### PROBLEM REQUIREMENTS:
A word-for-word copy of the data, with no images, is the required answer.
_ _ _
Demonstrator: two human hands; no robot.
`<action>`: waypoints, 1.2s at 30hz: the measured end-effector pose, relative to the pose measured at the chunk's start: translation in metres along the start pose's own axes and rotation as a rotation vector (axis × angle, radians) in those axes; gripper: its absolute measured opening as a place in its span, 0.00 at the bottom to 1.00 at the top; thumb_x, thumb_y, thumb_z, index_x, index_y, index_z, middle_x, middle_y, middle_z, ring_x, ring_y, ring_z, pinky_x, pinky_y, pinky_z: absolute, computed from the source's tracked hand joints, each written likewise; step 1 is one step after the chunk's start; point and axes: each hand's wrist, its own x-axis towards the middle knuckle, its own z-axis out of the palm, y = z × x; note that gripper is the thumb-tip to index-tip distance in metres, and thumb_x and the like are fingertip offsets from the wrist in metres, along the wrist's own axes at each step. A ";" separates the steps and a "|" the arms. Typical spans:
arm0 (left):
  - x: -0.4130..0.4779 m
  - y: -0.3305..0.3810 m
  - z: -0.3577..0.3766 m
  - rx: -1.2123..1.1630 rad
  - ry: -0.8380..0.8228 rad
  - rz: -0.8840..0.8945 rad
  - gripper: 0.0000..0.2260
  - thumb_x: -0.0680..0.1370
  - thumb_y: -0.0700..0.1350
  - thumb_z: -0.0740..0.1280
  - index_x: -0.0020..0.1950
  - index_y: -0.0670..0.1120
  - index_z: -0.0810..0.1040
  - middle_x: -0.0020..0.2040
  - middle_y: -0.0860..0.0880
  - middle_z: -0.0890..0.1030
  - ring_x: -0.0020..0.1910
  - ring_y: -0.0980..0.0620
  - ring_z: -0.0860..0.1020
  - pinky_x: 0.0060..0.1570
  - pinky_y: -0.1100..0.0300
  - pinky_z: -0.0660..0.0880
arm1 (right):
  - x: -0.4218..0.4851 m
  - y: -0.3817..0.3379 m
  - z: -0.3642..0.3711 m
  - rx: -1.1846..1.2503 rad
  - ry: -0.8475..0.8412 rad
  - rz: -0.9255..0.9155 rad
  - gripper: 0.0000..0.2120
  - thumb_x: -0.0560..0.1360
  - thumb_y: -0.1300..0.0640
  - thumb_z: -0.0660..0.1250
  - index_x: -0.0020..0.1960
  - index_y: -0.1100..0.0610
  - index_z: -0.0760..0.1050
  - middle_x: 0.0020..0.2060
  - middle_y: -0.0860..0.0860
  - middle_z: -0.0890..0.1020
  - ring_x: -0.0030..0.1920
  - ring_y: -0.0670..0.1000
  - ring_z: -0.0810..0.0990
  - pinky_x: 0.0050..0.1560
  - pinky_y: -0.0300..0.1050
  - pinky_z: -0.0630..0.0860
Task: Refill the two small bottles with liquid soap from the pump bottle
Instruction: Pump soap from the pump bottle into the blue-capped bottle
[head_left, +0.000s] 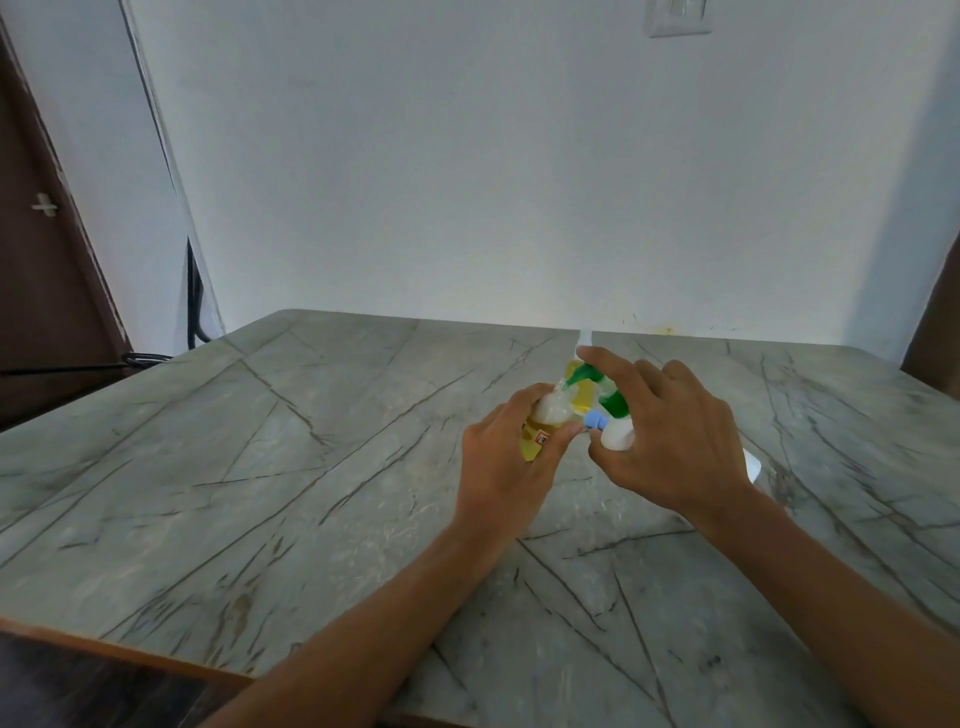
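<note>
On my feed, both of the person's arms reach in over the grey, dark-veined stone-pattern tabletop (249, 467) and meet a little right of its middle.

The left grip (506, 449) is curled round a small bottle with a yellow label and a whitish translucent upper part (545, 415). The thumb lies along the bottle's right side and the bottle leans to the left.

The right grip (670, 431) is closed round a small white plastic bottle with a blue cap (615, 436). Its cap end points left, just beside the left thumb. The right index finger stretches forward and its tip lies at the white pump head. I cannot tell whether it is pressing.

The clear pump bottle of yellow liquid soap with a green label (582, 376) stands upright on the tabletop directly behind the two small bottles. It is partly hidden by them and by the fingers, and its white spout rises above the fingertip.

Past the right wrist a white rounded object (751, 464) lies on the tabletop, mostly hidden, and I cannot make out what it is.

A plain white wall (467, 156) backs the tabletop, with a dark brown door (47, 291) at the far left and a black cable (193, 306) hanging in the corner beside it.
</note>
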 end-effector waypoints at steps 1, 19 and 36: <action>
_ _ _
### ANSWER BOX:
Demonstrator: two human hands; no robot.
`<action>`: waypoints, 1.2s at 30hz: the measured end-effector pose, relative to the pose measured at the chunk's start: translation in metres along the start pose's own axes and rotation as a rotation vector (axis × angle, radians) in those axes; gripper: its absolute measured opening as a place in its span, 0.00 at the bottom to 1.00 at the top; thumb_x, thumb_y, thumb_z, index_x, index_y, index_z, middle_x, middle_y, middle_z, ring_x, ring_y, ring_z, pinky_x, pinky_y, pinky_z: absolute, computed from the source's tracked hand joints, each written likewise; step 1 is one step after the chunk's start; point and axes: each hand's wrist, its own x-axis towards the middle knuckle, its own z-axis out of the palm, y = z × x; note that gripper is the thumb-tip to index-tip distance in metres, and thumb_x and the like are fingertip offsets from the wrist in metres, along the wrist's own axes at each step. A ";" separates the steps and a "|" the arms. Typical spans:
arm0 (left):
  - x: -0.4130..0.4779 m
  - y: -0.3305..0.3810 m
  - z: -0.3577..0.3766 m
  - rx: -1.2123..1.1630 rad
  - ry: -0.8380..0.8228 rad
  - rz: -0.8840..0.8945 rad
  - gripper: 0.0000..0.2260
  - thumb_x: -0.0680..0.1370
  - thumb_y: -0.0700..0.1350
  - thumb_z: -0.0740..0.1280
  - index_x: -0.0020..0.1950
  - index_y: -0.0670..0.1120
  - index_z: -0.0810..0.1040
  - middle_x: -0.0020..0.2040
  - middle_y: -0.0860..0.0880
  - middle_z: -0.0890..0.1030
  - ring_x: -0.0020..0.1910
  - ring_y: -0.0980..0.0620
  - ring_z: -0.0860..0.1020
  - pinky_x: 0.0060..0.1570
  - pinky_y: -0.1100..0.0300
  - pinky_z: -0.0660..0.0880
arm1 (right):
  - x: -0.4218..0.4851 m
  - y: -0.3817..0.3379 m
  - z: -0.3642..0.3711 m
  - rx: -1.1846..1.2503 rad
  - ry: -0.8475..0.8412 rad
  - rz: -0.9255..0.9155 rad
  - gripper: 0.0000..0.2120
  - thumb_x: -0.0560..0.1360
  - thumb_y: -0.1300..0.0640
  - thumb_z: -0.0660..0.1250
  - index_x: -0.0020..0.1960
  - index_y: -0.1100..0.0610
  - index_z: -0.0760..0.1050
  - middle_x: 0.0020..0.2060
  - middle_y: -0.0860..0.0860
  - middle_z: -0.0890..0.1020
  - ring_x: -0.0030..0.1920
  - ring_y: -0.0670..0.1000
  - ring_z: -0.0810..0.0990
  - pinky_x: 0.0050..0.1560
  - pinky_y: -0.0300..0.1050
  - pinky_z: -0.0630..0.0860
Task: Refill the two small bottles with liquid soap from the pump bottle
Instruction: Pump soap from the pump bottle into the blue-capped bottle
[head_left, +0.000s] 
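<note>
On my feed, both of the person's arms reach in over the grey, dark-veined stone-pattern tabletop (249, 467) and meet a little right of its middle.

The left grip (506, 449) is curled round a small bottle with a yellow label and a whitish translucent upper part (545, 415). The thumb lies along the bottle's right side and the bottle leans to the left.

The right grip (670, 431) is closed round a small white plastic bottle with a blue cap (615, 436). Its cap end points left, just beside the left thumb. The right index finger stretches forward and its tip lies at the white pump head. I cannot tell whether it is pressing.

The clear pump bottle of yellow liquid soap with a green label (582, 376) stands upright on the tabletop directly behind the two small bottles. It is partly hidden by them and by the fingers, and its white spout rises above the fingertip.

Past the right wrist a white rounded object (751, 464) lies on the tabletop, mostly hidden, and I cannot make out what it is.

A plain white wall (467, 156) backs the tabletop, with a dark brown door (47, 291) at the far left and a black cable (193, 306) hanging in the corner beside it.
</note>
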 end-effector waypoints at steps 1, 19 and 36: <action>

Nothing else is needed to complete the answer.